Identification of potential agents for thymoma by integrated analyses of differentially expressed tumour-associated genes and molecular docking experiments

Xiao-Dong Wang; Peng Lin; Yu-Xin Li; Gang Chen; Hong Yang; Yun He; Qing Li; Ruo-Chuan Liu

doi:10.3892/etm.2019.7817

Identification of potential agents for thymoma by integrated analyses of differentially expressed tumour-associated genes and molecular docking experiments

Exp Ther Med. 2019 Sep;18(3):2001-2014. doi: 10.3892/etm.2019.7817. Epub 2019 Jul 26.

Authors

Xiao-Dong Wang¹, Peng Lin¹, Yu-Xin Li¹, Gang Chen², Hong Yang¹, Yun He¹, Qing Li¹, Ruo-Chuan Liu¹

Affiliations

¹ Department of Medical Ultrasonics, The First Affiliated Hospital of Guangxi Medical University, Nanning, Guangxi Zhuang Autonomous Region 530021, P.R. China.
² Department of Pathology, The First Affiliated Hospital of Guangxi Medical University, Nanning, Guangxi Zhuang Autonomous Region 530021, P.R. China.

Abstract

Thymoma, derived from the epithelial cells of the thymus, is a rare malignant tumour type. Following diagnosis with thymoma, patients generally undergo surgical treatment. However, patients with advanced-stage disease are only candidates for chemotherapy and have poor survival. Therefore, it is urgently required to explore effective chemotherapeutic agents for the treatment of thymoma. In the present study, a Bioinformatics analysis was performed to identify novel drugs for thymoma. Differentially expressed genes (DEGs) in thymoma were obtained by Gene Expression Profiling Interactive Analysis. Subsequently, these genes were processed by Connectivity Map analysis to identify suitable compounds. In addition, Metascape software was used to verify drug and target binding. Molecular docking technology was used to verify drug and target binding.

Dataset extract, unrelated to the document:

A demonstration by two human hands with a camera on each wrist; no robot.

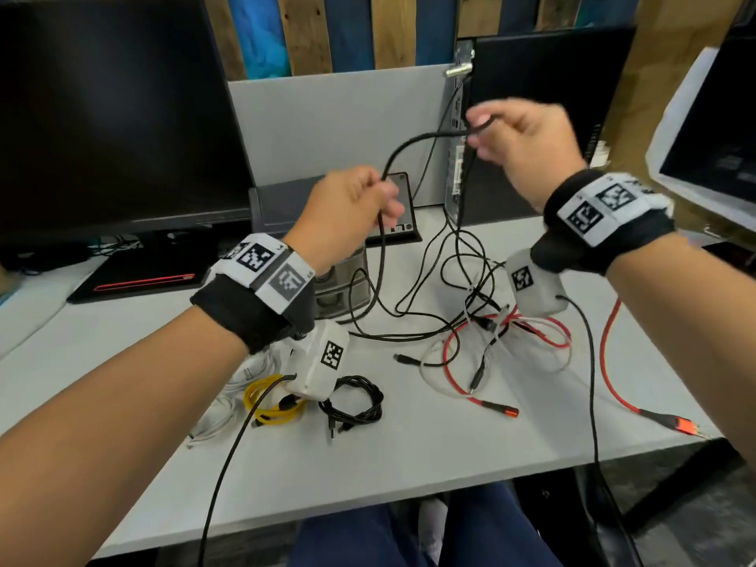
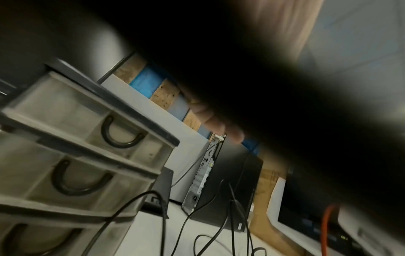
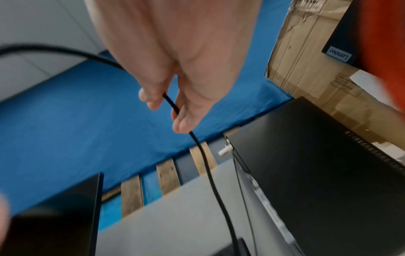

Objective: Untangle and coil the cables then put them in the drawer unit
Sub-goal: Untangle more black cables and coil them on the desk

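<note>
the long thin black cable (image 1: pixel 413 142) is lifted above the counter (image 1: pixel 409 452), strung in an arc between both hands. the right hand (image 1: pixel 527 145) holds it higher, near the black computer tower (image 1: pixel 544 100); its fingers (image 3: pixel 153 97) are curled round the cable, which in the right wrist view runs out between thumb and fingertips and drops toward the grey partition panel (image 1: pixel 339 124). the left hand (image 1: pixel 347 214) sits lower and nearer, fingers closed round the same cable, which falls from it in a long strand to the counter. the left wrist view is mostly dark and shows only blurred fingertips.

both strands hang into the tangle of black, red and white cables (image 1: pixel 491 321) lying on the counter below the right hand. a red braided cable with an orange plug (image 1: pixel 613 362) trails from that tangle to the right edge of the counter. nearer the person, beneath the left wrist, lie three coils side by side: a white coiled cable (image 1: pixel 229 399), a yellow coiled cable (image 1: pixel 270 403) and a black coiled cable (image 1: pixel 356 403).

the translucent grey plastic drawer unit (image 2: pixel 83 155) stands on the counter just behind the left hand, its drawers with dark curved handles closed. a large black monitor (image 1: pixel 110 116) stands at the left rear, with a black laptop with a red stripe (image 1: pixel 143 276) flat below it.
</note>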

Finally, absorption, distribution, metabolism and excretion parameters in the Traditional Chinese Medicine Systems Pharmacology Database and Analysis Platform database were used for drug screening and for evaluation of the potential clinical value. In total, 2,447 DEGs, including 2,204 upregulated and 243 downregulated genes, were identified from 118 thymoma patients and 339 normal samples. The top 10 drugs displaying the most significant negative correlations were fulvestrant, hesperetin, zidovudine, hydrocortisone, rolitetracycline, ellipticine, sirolimus, quinisocaine, oestradiol (estradiol) and harmine. The predicted targets of these drugs were then confirmed. The score for the association between estrogen receptor 1 (ESR1) and fulvestrant was 0.99. According to the molecular docking analysis, the total scores for the interaction between ESR1 were 10.26, and those for the interaction between tamoxifen and ESR1 were 6.60. The oral bioavailability (%), drug-likeness and drug half-life for hesperetin were 70.31, 0.27 and 15.78, respectively; those for oestradiol were 53.56, 0.32 and 3.50, respectively; and those for harmine were 56.80, 0.13 and 5.04, respectively. In conclusion, several potential therapeutic drugs for thymoma were identified in the present study. The results suggested that the compounds, including fulvestrant, estradiol, hesperetin and ellipticine, represent the most likely drugs for the treatment of thymoma. Future studies should focus on testing these novel compounds in vitro and in vivo.

Keywords: connectivity map; differentially expressed genes; molecular docking; thymoma.